Motion made, and Question proposed, That it is expedient to amend the Police Magistrates (Superannuation) Act, 1915, so far as it relates to Metropolitan police magistrates, and to authorise the charge on the Consolidated Fund of such further amounts as may become payable by reason of such Amendment."—(King's Recommendation Signified.)

9.0 p.m.

The UNDER-SECRETARY of STATE for the HOME DEPARTMENT (Lieut.-Colonel Sir Vivian Henderson)

The object of this Financial Resolution, on which the Bill will be founded, is to try to fix the pension scale of Metropolitan police magistrates on a basis which will be a more appropriate to the fact that they are not appointed until they reach an age which, on the average, is about 52. At present, the Metropolitan police magistrates are entitled under various Acts, one of them dating back to 1859, to retire on attaining the age of 60 on a pension calculated at 15/60ths at the end of five years, and rising thereafter by sixtieths, so that at the end of 30 years' service they are entitled to a maximum pension of two-thirds of their salary. The Committee will realise that, as they cannot obtain their maximum pension until after 30 years of service, and as the age of compulsory retirement is 70 and the average age of appointment is 52, the average time that a magistrate serves towards his pension is only 18 years, which entitles him to less than half-pay. On the other hand, a county court judge can earn his maximum pension after 15 years' service. I think that most hon. Members of the House, and particularly the hon. Member for Edge Hill (Mr. Hayes), who are acquainted with the work of the Metropolitan police magistrates, will know the very valuable work that they do—often very difficult work, done under difficult circumstances—and the very high esteem and affection in which they are held by the public in London.

Mr. MAXTON

And by the criminal population!

Sir V. HENDERSON

Even that is a compliment. I think that the prospect of being compelled to retire on a pension which is really not the pension that they were intended to receive is not conducive to efficient work, and is not fair to the magistrates themselves. The Committee will also, perhaps, appreciate the difficulty of the situation when I tell them that no fewer than 10 magistrates appointed between the years 1907 and 1922 have died while actually in office, and that their average period of office was only between seven and eight years.

Mr. KELLY

Does not previous service in another capacity count?

Sir V. HENDERSON

No, Sir.

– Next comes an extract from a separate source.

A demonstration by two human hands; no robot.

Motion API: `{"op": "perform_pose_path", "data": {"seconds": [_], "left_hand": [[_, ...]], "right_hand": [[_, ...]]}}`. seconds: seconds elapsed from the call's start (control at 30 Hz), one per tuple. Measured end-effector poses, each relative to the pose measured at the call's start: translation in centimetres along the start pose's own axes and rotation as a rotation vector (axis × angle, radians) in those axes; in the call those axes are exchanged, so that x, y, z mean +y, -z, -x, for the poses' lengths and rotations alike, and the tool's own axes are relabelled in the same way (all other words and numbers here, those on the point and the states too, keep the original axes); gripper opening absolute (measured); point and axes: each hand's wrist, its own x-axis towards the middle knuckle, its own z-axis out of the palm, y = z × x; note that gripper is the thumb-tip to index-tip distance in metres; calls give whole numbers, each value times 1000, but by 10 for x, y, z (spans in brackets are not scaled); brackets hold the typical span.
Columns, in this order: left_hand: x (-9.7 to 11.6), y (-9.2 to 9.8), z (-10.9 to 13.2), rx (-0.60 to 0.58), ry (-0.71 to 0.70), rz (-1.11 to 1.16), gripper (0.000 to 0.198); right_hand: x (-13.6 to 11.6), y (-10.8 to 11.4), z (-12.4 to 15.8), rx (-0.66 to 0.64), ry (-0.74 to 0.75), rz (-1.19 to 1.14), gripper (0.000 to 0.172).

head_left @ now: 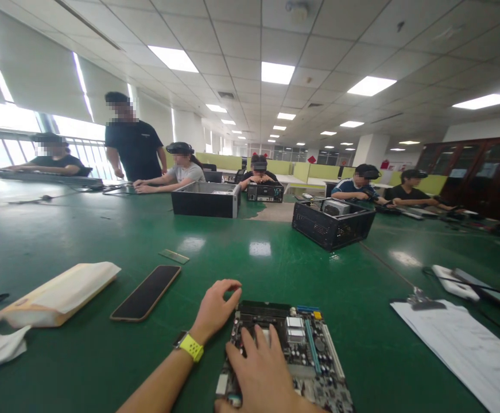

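Note:
A motherboard [293,355] lies flat on the green table in front of me, with white heatsinks or connectors, blue slots and a pale slot along its right side. My right hand [262,367] rests over its left half, fingers spread and pointing away from me, covering part of the board. Beside the board's far left corner is my left hand [216,310], its fingers loosely curved and apart from the thumb, with nothing visible in it. Whether its fingertips touch the board's edge I cannot tell. A watch with a yellow-green strap [190,347] is on the left wrist.
To the left lie a phone [146,292], a small flat strip [174,256] and a tissue pack [66,289]. A clipboard with papers [465,344] is at the right. Farther off stand computer cases [333,226], [204,201]. Several people sit or stand around the table.

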Motion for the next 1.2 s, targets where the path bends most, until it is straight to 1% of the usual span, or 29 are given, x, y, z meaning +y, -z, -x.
{"op": "perform_pose_path", "data": {"seconds": [0.1,0.2,0.3,0.37,0.4,0.47,0.53,0.6,0.67,0.73,0.8,0.9,0.97,1.07,1.2], "left_hand": [[1,1,0,9,8,2,21],[2,1,0,10,12,8,21],[2,2,0,2,16,12,22],[3,2,1,-5,19,12,23],[3,2,1,-8,20,11,23],[2,2,1,-12,21,12,23],[1,2,1,-17,19,15,23],[1,1,1,-29,15,19,22],[1,1,1,-37,11,25,21],[3,1,1,-36,8,29,21],[4,2,2,-28,8,29,21],[5,2,2,-26,4,27,20],[6,2,2,-31,0,25,20],[6,2,2,-44,-4,22,20],[8,2,2,-61,-12,15,20]], "right_hand": [[10,1,0,42,57,20,74],[34,7,-3,130,80,59,71],[77,22,-9,181,147,135,61],[111,35,-13,169,239,164,45],[128,40,-16,171,249,165,39],[160,48,-20,191,177,141,34],[184,52,-22,220,27,112,32],[200,53,-23,263,-146,99,32],[209,54,-22,316,-287,99,28],[213,55,-20,352,-396,103,23],[214,54,-18,377,-477,114,27],[213,51,-16,450,-525,184,31],[212,47,-16,472,-545,236,35],[207,45,-15,423,-588,259,43],[198,49,-12,395,-598,225,45]]}}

It is proposed in this Resolution that there shall be an annual increase of pension from the eleventh year onwards, rising by 2–60ths annually instead of 1–60th, so that they will be entitled to their maximum pension after 20 years' service instead of after 30 years, which will enable the magistrate appointed under normal circumstances to obtain his maximum pension before he retires.

Mr. BUCHANAN

Can the hon. and gallant Gentleman tell us what the salary is?

Sir V. HENDERSON

It is £1,500 a year. It is not proposed to alter the age for compulsory retirement, which is 70, but, in view of the improved pension scale, it is proposed that, in the case of magistrates appointed after the 1st January, 1929, the age for voluntary retirement should be extended from 60, as it is at present, to 65. So far as the cost to the Treasury is concerned, it falls on the Consolidation Fund, and to begin with, there will be a decrease in cost owing to the fact that we are raising the age for voluntary retirement. Eventually the additional cost to the Treasury will be about £1,500 a year, but that will not come into full force for a good many years to come.

Mr. T. SHAW

After having heard the explanation of the Under-Secretary, I think I can advise my friends behind me not to contest this Resolution, because the Bill will have to be presented, and anything that we have to say in the way of criticism, or any action that we need take in the way of voting, can be deferred until we see the actual Bill itself. It would be premature to vote against the Resolution until we know exactly what it amounts to in the shape of a Bill. When we see the Bill, we shall be better able to judge whether it is worthy of support, of criticism, or of an adverse; vote. Consequently, I advise my friends not to take the matter any further now, but simply to let the Resolution go through on the understanding that our full rights of criticism and action will be reserved to us when the Bill is presented.

Mr. MAXTON

I agree that my right hon. Friend is probably doing the correct thing in reserving the rights of the Opposition to a further stage of this matter, but I think it would not be out of place for a back-bencher to make a few observations on the position. I have remarked before on the indecent haste with which the Conservative Government are rushing into the House with proposals to put largesse into the hands of persons who are in a fairly comfortable position in society. I have had to call attention to their action with reference to retired diplomats, and others of my hon. Friends have referred to the question of Colonial Governors. There was also the question of the Southern loyalists, and now this is piling on another one. The hon. Gentleman, in reply to an interrogation, said the salary of these persons was £1,500 a year. I have worked out a simple sum in arithmetic, and I find that £1,500 will pay an old-age pensioner's pension for 57 years. The average member of the working class, a skilled engineer or a house-builder, or a worker in the textile trades, if he could count on a secure annual salary of £300 a year would think he was in paradise.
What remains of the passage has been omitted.